The e-Plan has a load of information locked into it, although it sometimes takes a while to load and to refresh. Best use a powerful computer, not a tiny phone screen. Here, for instance, is a pic with some historic local (underground) streams shown, and the site of the old Te Aro Pā. It also has some pink lines and pink dotted areas shown, but I’ve forgotten what they are about (sorry! must check!!!).

But do you know what your building “height limits” are for the suburb you are in? I suspect that in all the confusion, all the up and down and back and forth, that people may have forgotten what the new heights will ultimately mean. For instance, if you live in Newtown then you may have heights limited to this high (below), which means that a large swathe of Newtown is now scheduled for 22m high (approx 6 storeys), and some for 14m high (4 storeys), but also the main drag down Riddiford Street has a mixture of 27m and 12m – I’m not quite sure why. Please note that from here on, the scale is all the same, but at an awkward 1:4500 (or to be precise, 1:4513), which seemed to be a good size to get whole suburbs shown:

But if you are down in Island Bay (shown below), there are some different changes, especially around the “please intensify me” shopping centre, which now reaches up to 22m, with most of the shops at only 12m, while the surrounding residential suburbs are firmly stuck on 11m (three storeys, the new normal), and some dots of 14m (clearly aiming at four storeys).
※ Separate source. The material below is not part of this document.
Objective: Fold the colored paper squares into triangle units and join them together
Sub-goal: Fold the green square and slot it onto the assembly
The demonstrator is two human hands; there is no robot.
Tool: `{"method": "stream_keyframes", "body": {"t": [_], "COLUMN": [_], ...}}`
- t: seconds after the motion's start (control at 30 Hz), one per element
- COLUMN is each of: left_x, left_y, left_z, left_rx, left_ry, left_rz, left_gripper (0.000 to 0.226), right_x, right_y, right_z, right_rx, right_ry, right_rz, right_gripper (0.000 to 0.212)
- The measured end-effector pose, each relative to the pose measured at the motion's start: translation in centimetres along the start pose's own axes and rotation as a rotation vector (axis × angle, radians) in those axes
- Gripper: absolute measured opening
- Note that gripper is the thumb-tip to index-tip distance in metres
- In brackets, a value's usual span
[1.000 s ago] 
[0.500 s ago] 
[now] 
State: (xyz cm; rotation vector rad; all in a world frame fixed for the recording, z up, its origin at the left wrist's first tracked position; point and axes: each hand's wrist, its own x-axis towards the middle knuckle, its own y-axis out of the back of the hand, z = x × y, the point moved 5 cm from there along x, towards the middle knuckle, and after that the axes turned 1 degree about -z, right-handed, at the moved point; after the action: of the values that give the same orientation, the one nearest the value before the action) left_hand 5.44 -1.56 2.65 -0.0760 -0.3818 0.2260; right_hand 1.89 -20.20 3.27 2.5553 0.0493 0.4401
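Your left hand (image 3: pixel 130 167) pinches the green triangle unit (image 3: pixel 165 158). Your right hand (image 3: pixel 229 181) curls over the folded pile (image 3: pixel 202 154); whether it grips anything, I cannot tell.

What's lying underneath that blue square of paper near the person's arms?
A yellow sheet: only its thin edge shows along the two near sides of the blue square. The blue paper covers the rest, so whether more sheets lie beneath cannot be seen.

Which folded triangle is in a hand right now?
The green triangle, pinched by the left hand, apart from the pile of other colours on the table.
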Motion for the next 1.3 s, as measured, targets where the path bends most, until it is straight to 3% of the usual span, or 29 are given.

While some of the local builders have already decided to build new three storey townhouses, I’m not sure that the rest of the residents quite realise yet that three storeys will soon be the norm.

Meanwhile, north of the City, centred around the Beehive and the CakeTin looks like this overall (below), where there is a small amount of Residential land saved at 22m high, while all around has 27m or the oddly specific 43.8m high. I wonder why?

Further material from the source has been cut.